__Directions__:
When the line containing "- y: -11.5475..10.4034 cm" is found in the data below, copy it and each line after it through the line containing "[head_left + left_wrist", exactly and with no others.

- - -

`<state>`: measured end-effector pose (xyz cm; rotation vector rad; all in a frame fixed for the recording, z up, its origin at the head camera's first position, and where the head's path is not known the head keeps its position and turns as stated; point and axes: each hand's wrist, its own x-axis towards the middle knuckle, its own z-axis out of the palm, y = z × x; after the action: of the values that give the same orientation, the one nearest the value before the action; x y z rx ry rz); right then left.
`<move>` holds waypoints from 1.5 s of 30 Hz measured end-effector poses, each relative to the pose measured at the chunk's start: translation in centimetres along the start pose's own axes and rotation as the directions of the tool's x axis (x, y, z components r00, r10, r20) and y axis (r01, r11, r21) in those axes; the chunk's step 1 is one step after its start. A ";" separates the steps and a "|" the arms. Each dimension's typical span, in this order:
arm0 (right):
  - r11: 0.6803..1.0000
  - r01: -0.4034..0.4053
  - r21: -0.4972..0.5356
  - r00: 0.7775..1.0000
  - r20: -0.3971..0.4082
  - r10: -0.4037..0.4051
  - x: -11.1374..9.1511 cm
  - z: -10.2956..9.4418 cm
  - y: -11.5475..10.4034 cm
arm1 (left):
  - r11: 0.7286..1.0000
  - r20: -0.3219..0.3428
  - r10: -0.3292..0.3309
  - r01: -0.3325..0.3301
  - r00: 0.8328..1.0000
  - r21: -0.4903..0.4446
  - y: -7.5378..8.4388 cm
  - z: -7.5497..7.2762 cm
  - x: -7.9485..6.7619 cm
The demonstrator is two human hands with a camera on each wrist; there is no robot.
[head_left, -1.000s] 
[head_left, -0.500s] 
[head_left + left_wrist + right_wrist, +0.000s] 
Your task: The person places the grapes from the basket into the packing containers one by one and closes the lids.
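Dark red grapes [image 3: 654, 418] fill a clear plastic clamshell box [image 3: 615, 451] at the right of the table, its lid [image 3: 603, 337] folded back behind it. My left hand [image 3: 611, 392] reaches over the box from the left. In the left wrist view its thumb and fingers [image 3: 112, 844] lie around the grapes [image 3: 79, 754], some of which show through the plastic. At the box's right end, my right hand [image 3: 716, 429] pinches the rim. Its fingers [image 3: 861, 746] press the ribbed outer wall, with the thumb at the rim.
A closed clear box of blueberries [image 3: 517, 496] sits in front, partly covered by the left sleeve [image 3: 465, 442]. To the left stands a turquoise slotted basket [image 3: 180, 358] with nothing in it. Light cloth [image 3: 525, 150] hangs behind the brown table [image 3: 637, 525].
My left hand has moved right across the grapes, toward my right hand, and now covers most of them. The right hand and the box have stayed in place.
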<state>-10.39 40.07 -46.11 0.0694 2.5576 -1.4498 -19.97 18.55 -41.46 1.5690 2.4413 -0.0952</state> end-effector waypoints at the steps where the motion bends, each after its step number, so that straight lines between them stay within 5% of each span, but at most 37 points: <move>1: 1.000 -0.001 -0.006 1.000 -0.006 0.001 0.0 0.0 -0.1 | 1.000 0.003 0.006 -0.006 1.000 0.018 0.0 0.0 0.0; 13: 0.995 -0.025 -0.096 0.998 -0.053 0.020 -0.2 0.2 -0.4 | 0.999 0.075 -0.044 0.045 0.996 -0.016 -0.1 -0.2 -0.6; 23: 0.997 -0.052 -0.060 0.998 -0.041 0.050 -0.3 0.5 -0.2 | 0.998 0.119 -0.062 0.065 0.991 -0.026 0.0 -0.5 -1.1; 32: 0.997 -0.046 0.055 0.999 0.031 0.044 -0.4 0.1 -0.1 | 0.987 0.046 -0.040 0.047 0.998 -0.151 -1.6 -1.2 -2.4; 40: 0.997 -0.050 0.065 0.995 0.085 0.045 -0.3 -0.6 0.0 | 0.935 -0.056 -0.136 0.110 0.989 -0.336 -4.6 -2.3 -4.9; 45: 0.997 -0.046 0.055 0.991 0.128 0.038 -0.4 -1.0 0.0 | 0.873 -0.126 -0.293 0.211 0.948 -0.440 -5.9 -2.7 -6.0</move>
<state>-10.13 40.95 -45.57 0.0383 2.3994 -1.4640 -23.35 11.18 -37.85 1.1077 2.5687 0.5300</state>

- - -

__Finished exercise__:
  - y: -11.5475..10.4034 cm
arm1 (left):
  - r11: 0.7286..1.0000
  - r20: -0.3219..0.3428
  - r10: -0.3292..0.3309
  - r01: -0.3325..0.3301
  - r00: 0.8328..1.0000
  - r21: -0.4903..0.4446
  - y: -7.5378..8.4388 cm
  - z: -7.5497..7.2762 cm
  - x: -7.9485..6.7619 cm
The demonstrator is two human hands with a camera on each wrist; there is no robot.
[head_left, -1.000s] 
[head_left, -0.500s] 
[head_left + left_wrist + right_wrist, +0.000s] 

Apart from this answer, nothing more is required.